> **Instructions to follow**
Go through the records below line by line and report how many lines include "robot", giving the number only.

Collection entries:
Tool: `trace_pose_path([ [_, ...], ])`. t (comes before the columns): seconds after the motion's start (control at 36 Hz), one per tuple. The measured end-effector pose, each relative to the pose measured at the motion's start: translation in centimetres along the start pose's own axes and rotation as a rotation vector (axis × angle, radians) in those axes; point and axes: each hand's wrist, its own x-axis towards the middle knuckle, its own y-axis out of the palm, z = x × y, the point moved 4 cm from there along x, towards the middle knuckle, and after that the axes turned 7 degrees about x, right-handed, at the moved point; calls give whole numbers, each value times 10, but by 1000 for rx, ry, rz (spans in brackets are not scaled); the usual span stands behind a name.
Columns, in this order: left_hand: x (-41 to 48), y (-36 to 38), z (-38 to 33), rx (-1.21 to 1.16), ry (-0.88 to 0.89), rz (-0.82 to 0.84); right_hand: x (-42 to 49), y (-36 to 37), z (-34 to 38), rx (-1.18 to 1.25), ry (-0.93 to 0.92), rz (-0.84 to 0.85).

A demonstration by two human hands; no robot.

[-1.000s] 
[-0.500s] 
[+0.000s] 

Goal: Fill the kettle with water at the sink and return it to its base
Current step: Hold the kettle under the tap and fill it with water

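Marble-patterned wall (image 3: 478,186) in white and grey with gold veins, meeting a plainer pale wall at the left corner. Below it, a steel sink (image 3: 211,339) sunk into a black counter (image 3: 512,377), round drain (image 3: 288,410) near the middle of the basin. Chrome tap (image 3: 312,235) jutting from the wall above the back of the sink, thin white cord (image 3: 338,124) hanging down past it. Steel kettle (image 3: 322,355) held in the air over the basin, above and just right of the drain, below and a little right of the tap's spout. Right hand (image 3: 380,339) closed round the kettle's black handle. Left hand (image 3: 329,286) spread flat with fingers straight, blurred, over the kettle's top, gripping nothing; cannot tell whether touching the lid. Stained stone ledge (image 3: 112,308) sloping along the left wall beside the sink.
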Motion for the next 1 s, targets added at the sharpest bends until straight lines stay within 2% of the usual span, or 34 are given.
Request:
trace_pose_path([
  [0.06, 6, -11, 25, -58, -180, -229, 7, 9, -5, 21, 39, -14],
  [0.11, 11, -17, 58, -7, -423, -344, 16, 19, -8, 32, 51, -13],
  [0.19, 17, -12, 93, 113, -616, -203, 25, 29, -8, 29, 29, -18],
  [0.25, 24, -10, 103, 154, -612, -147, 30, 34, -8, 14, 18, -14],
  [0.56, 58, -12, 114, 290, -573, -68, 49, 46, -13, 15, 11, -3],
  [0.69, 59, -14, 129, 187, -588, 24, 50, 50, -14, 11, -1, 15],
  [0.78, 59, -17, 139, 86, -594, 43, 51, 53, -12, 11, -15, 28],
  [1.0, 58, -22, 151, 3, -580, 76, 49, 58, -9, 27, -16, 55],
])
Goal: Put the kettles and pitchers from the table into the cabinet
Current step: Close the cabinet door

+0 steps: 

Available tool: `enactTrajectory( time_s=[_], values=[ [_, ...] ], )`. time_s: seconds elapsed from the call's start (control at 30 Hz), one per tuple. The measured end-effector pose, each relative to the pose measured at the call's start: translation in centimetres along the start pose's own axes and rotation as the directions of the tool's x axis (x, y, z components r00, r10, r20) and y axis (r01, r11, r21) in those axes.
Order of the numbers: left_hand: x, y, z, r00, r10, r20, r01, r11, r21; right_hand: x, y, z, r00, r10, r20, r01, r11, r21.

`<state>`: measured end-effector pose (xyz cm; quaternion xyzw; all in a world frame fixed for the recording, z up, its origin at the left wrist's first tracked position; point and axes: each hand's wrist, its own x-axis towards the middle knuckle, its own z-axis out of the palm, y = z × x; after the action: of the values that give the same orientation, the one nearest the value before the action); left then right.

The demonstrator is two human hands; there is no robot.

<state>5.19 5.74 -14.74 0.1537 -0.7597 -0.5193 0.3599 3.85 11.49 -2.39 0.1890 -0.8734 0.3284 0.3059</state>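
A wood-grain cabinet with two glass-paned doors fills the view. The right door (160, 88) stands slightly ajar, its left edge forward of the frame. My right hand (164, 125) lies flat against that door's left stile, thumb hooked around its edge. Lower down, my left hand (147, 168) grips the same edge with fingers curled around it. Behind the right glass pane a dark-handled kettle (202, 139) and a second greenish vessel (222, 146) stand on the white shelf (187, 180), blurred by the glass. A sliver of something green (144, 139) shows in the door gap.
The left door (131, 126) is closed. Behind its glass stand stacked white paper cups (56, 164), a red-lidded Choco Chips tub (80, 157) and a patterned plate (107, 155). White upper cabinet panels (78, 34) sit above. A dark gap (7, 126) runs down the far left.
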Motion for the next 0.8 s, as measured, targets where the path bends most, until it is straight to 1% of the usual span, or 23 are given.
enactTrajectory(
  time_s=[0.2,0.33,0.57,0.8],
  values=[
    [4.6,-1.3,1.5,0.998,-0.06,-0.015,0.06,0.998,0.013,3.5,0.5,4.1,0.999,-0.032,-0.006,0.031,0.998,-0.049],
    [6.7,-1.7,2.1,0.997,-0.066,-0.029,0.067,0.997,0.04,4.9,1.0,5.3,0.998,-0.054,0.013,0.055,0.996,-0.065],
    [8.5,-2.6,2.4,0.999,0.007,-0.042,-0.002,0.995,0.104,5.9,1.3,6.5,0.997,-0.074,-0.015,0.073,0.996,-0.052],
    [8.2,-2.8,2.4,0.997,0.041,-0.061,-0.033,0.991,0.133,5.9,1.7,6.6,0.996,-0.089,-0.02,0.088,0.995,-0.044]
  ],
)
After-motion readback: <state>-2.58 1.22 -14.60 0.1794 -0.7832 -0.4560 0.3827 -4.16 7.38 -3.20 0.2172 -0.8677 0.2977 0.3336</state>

> **Solution to the exercise**
2